- _Exercise data_:

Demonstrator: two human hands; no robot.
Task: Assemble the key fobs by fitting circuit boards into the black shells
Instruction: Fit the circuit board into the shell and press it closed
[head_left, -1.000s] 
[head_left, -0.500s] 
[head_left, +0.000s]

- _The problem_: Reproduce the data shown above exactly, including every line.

- _Expected output_:
Demonstrator: two human hands; no robot.
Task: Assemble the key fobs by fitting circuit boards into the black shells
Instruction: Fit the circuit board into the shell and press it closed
[head_left, -1.000s] 
[head_left, -0.500s] 
[head_left, +0.000s]

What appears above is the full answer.